Return a copy of every line in the records that includes the word "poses".

:::::

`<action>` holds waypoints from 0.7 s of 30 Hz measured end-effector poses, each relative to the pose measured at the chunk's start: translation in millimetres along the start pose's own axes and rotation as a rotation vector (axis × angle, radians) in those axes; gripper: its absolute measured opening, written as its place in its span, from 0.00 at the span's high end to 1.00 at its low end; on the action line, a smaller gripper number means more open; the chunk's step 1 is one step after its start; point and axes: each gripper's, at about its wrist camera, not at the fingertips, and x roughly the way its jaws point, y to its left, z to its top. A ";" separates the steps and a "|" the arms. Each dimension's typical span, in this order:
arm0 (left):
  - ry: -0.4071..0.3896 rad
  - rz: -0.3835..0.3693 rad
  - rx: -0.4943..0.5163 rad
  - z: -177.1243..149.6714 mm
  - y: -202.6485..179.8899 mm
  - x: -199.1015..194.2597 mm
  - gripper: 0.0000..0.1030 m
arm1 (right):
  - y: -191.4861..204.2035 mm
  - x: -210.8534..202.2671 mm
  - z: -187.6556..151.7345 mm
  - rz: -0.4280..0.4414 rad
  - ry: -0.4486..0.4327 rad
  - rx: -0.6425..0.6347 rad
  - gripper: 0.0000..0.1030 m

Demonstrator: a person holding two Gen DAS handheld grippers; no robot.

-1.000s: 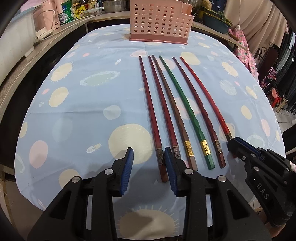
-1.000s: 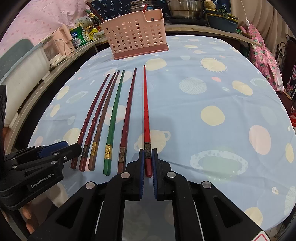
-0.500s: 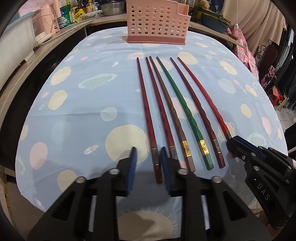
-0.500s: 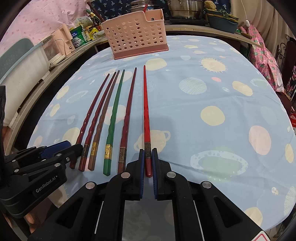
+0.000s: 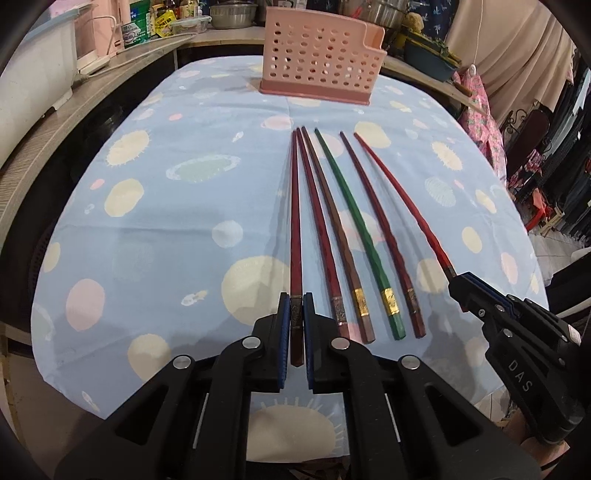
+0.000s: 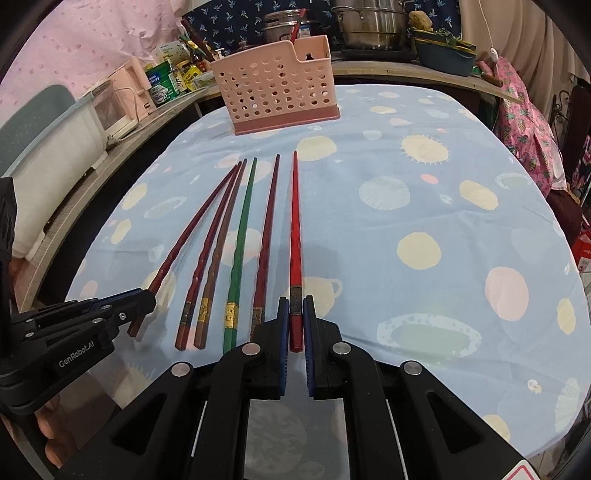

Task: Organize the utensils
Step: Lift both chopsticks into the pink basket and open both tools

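Several long chopsticks lie side by side on the blue tablecloth (image 5: 166, 229), tips toward a pink perforated utensil basket (image 5: 319, 61) at the far end. My left gripper (image 5: 295, 306) is shut on the thick end of the leftmost dark red chopstick (image 5: 295, 236). My right gripper (image 6: 295, 308) is shut on the thick end of the rightmost bright red chopstick (image 6: 295, 229). Between them lie a dark red, a brown, a green chopstick (image 5: 354, 229) and another dark red one. The basket (image 6: 275, 90) also shows in the right wrist view.
A wooden counter (image 5: 122, 70) curves around the table's left and far side, with a white appliance (image 6: 55, 155), jars, cans and steel pots (image 6: 369, 26). Pink floral cloth (image 6: 524, 122) hangs at the right edge.
My left gripper has moved left over the leftmost dark red chopstick and shut on its thick end. The right gripper has stayed shut on the bright red chopstick.
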 end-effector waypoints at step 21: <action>-0.250 0.000 -0.024 111.9 4.1 -80.3 0.93 | -3.6 -67.2 117.2 0.029 -0.233 -0.009 0.93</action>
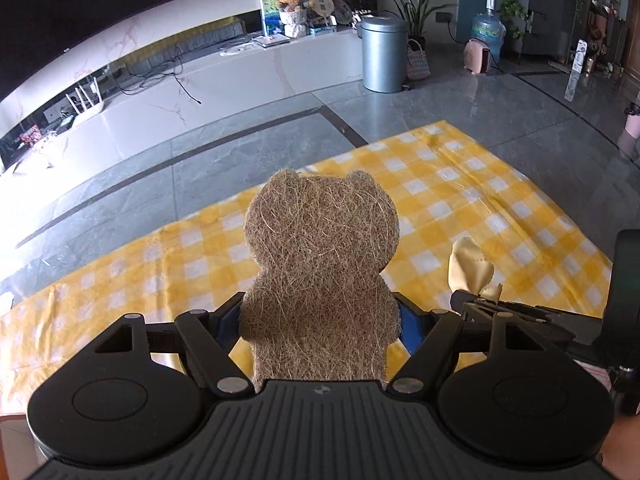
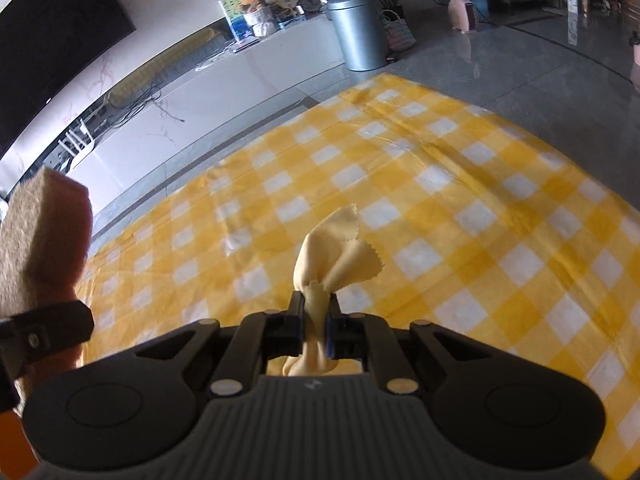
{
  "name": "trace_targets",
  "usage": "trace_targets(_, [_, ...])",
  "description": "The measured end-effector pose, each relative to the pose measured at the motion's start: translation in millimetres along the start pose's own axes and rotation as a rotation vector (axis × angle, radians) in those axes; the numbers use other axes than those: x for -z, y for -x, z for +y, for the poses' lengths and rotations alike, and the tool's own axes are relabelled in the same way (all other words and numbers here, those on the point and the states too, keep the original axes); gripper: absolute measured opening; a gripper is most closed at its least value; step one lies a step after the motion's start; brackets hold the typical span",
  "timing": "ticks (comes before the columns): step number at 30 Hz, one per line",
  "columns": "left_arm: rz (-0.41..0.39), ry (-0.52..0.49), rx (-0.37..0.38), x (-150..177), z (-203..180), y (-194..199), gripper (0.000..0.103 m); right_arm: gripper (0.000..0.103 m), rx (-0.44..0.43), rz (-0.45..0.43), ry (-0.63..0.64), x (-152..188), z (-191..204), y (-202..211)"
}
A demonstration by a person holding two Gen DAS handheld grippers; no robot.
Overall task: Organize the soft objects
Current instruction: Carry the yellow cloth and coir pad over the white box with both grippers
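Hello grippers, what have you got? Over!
Left gripper clamped on bear-shaped sponge. Right gripper shut on yellow cloth. Both above checked tablecloth, nothing blocking.

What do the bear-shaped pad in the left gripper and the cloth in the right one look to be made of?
Bear-shaped pad: coarse tangled tan fibre, loofah-like, matte; the right wrist view shows a pinkish backing, probably sponge.
Cloth: thin pale-yellow fabric, likely microfibre; zigzag-cut edges, bunches softly between the pads.

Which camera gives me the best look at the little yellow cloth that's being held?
The right wrist view. There the yellow cloth sits centre frame, pinched in the shut right gripper, its zigzag-cut edge fanning out above the fingers. The left wrist view catches it only small at the right edge, beside the bear-shaped sponge.
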State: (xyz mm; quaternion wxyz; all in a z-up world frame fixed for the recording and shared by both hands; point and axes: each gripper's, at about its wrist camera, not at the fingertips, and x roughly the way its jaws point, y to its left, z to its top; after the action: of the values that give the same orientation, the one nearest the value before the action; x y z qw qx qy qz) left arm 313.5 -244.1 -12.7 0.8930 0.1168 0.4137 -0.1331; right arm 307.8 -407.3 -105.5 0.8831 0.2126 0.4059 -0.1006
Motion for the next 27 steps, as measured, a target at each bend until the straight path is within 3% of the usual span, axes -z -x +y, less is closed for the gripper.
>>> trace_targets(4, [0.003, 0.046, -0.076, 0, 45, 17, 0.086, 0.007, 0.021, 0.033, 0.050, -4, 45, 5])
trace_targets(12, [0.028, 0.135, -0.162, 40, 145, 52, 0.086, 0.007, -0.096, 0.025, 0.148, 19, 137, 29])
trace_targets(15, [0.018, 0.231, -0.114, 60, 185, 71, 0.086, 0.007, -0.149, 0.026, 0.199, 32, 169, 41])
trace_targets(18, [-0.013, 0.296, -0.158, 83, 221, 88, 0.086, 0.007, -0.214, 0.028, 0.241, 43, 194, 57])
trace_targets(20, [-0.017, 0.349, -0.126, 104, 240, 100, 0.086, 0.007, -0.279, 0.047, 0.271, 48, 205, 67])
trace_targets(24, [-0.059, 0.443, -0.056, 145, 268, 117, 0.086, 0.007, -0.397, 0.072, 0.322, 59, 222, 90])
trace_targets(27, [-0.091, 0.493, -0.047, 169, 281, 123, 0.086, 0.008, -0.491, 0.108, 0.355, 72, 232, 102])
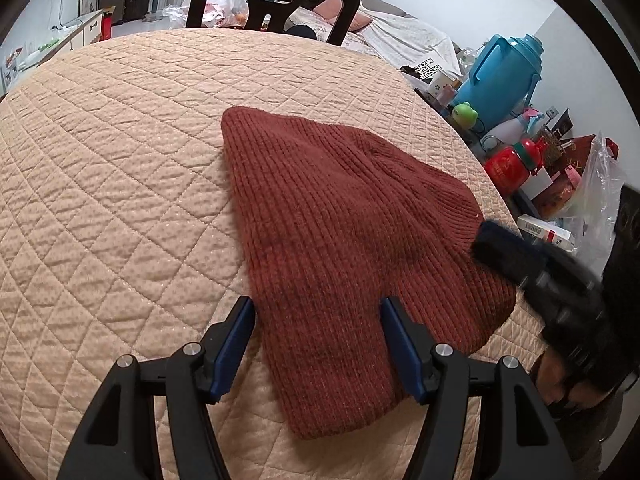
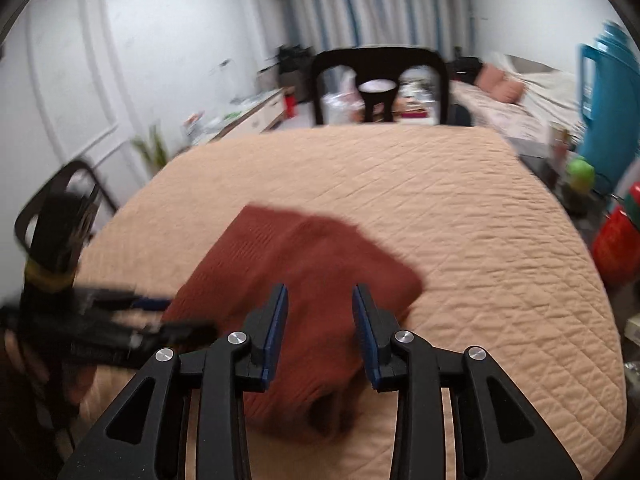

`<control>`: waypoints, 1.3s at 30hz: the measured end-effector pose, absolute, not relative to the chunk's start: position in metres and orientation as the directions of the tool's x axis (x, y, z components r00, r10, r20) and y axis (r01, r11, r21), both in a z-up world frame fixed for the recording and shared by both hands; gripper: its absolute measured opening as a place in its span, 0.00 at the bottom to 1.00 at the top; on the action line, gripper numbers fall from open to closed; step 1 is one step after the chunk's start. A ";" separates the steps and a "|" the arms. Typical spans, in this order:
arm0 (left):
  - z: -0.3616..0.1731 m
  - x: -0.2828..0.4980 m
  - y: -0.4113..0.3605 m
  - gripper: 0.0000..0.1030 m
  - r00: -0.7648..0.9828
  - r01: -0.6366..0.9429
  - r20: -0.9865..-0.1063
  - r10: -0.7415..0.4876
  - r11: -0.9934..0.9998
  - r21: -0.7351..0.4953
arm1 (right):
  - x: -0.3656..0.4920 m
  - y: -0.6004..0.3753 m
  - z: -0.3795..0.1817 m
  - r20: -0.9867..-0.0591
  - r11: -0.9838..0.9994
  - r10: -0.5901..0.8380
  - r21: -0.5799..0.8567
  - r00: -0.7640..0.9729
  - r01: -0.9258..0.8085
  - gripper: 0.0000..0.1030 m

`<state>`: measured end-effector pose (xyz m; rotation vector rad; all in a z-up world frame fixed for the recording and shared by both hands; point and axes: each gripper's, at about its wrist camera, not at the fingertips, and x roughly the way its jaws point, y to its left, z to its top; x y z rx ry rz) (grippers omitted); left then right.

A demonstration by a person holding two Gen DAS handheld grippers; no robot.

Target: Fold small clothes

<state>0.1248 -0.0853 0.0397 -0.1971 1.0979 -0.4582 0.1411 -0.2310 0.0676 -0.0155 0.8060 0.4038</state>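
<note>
While both tools hover, item one: rust-brown ribbed knit hat point(image 1: 340, 240), lying flat on the quilted peach counter point(image 1: 120, 160), toward its near right part, open brim nearest. Judged light, soft, limp, stretchy, non-slip; best pinched at the doubled brim edge. Left gripper point(image 1: 318, 344): spread, straddling the near brim, holding nothing. Right gripper point(image 2: 320, 332): spread, above the hat, empty.
</note>
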 end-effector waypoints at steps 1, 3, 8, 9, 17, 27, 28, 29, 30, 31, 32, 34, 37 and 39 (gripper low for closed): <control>0.039 0.125 -0.084 0.66 0.373 0.256 -0.811 -0.450 0.890 -0.376 | 0.141 -0.228 0.060 -0.719 0.924 0.335 0.124 0.609 -0.362 0.33; 0.038 0.124 -0.082 0.67 0.372 0.253 -0.811 -0.452 0.890 -0.379 | 0.140 -0.229 0.051 -0.736 0.931 0.305 0.096 0.604 -0.353 0.33; 0.035 0.120 -0.078 0.69 0.369 0.252 -0.812 -0.453 0.889 -0.382 | 0.136 -0.245 0.043 -0.731 0.933 0.323 0.139 0.601 -0.332 0.33; 0.034 0.120 -0.077 0.69 0.368 0.253 -0.811 -0.455 0.888 -0.383 | 0.136 -0.247 0.042 -0.732 0.933 0.323 0.141 0.599 -0.331 0.33; 0.049 0.110 -0.071 0.76 0.395 0.314 -0.782 -0.483 0.871 -0.379 | 0.131 -0.258 0.054 -0.703 0.921 0.381 0.226 0.601 -0.319 0.35; 0.059 0.139 -0.064 0.83 0.427 0.284 -0.725 -0.541 0.841 -0.460 | 0.158 -0.280 0.039 -0.705 0.881 0.467 0.426 0.534 -0.207 0.69; 0.058 0.142 -0.066 0.83 0.416 0.282 -0.725 -0.549 0.836 -0.472 | 0.160 -0.279 0.038 -0.705 0.874 0.479 0.442 0.523 -0.202 0.69; 0.055 0.144 -0.068 0.83 0.402 0.278 -0.725 -0.560 0.829 -0.485 | 0.164 -0.279 0.036 -0.706 0.865 0.493 0.462 0.509 -0.198 0.69; 0.053 0.147 -0.070 0.83 0.395 0.271 -0.726 -0.563 0.826 -0.494 | 0.168 -0.279 0.033 -0.703 0.850 0.516 0.489 0.489 -0.195 0.69; 0.051 0.148 -0.072 0.83 0.395 0.266 -0.730 -0.558 0.830 -0.490 | 0.170 -0.280 0.029 -0.702 0.839 0.532 0.512 0.473 -0.184 0.69; 0.049 0.150 -0.074 0.83 0.393 0.266 -0.734 -0.554 0.833 -0.486 | 0.173 -0.280 0.026 -0.703 0.833 0.540 0.525 0.464 -0.174 0.69; 0.045 0.153 -0.075 0.83 0.385 0.255 -0.735 -0.558 0.830 -0.497 | 0.176 -0.280 0.022 -0.704 0.827 0.546 0.539 0.454 -0.158 0.69; 0.039 0.160 -0.076 0.83 0.361 0.240 -0.728 -0.582 0.813 -0.531 | 0.180 -0.281 0.021 -0.700 0.818 0.558 0.556 0.447 -0.150 0.69; 0.033 0.165 -0.075 0.83 0.347 0.220 -0.730 -0.589 0.807 -0.548 | 0.182 -0.283 0.019 -0.692 0.806 0.572 0.574 0.441 -0.146 0.69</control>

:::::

* **EXERCISE RESPONSE**
`<action>` holds waypoints from 0.7 s of 30 Hz measured end-effector poses, each relative to the pose measured at the chunk's start: translation in millimetres along the start pose's own axes and rotation as a rotation vector (axis × angle, radians) in those axes; gripper: its absolute measured opening, written as its place in its span, from 0.00 at the span's high end to 1.00 at its low end; on the action line, a smaller gripper number means more open; the chunk's step 1 is one step after its start; point and axes: each gripper's, at about its wrist camera, not at the fingertips, and x roughly the way its jaws point, y to its left, z to its top. A ";" separates the steps and a "|" the arms. Each dimension's typical span, in this order:
  "description": "The measured end-effector pose, each relative to the pose measured at the motion's start: translation in millimetres along the start pose's own axes and rotation as a rotation vector (axis × angle, radians) in those axes; the numbers use other axes than those: x for -z, y for -x, z for +y, for the poses' lengths and rotations alike, and the tool's own axes are relabelled in the same way (all other words and numbers here, those on the point and the states too, keep the original axes); gripper: absolute measured opening; a gripper is most closed at its least value; step one lies a step after the motion's start; brackets hold the typical span",

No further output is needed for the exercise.